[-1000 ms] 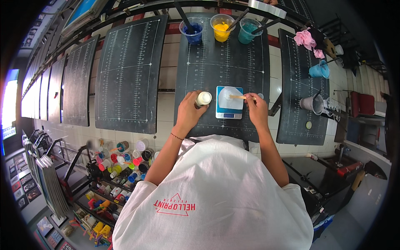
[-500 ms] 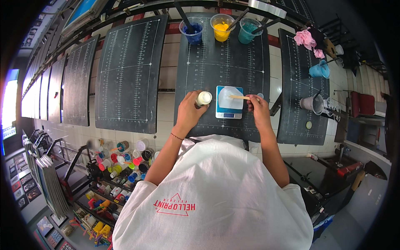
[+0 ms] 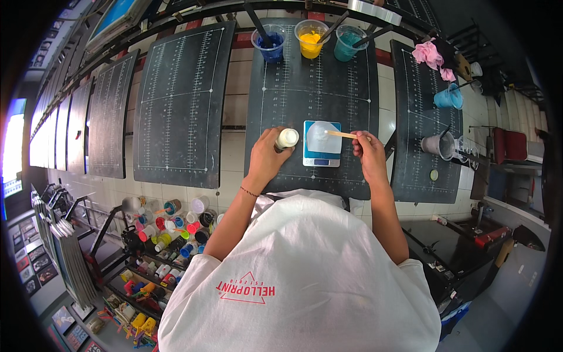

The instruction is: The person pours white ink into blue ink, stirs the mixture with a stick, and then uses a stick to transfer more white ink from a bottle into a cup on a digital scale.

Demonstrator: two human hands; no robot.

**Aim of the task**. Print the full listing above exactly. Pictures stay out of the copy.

**Result below**.
[-1000 ms] 
[-500 ms] 
[+0 ms] 

The instruction is: The person pours white ink into blue ink, stirs the mixture with a stick, and then uses a stick to transfer more white ink from a bottle into a cup on a digital scale.

Demonstrator: two human hands; no robot.

What the exercise asked for is now complete.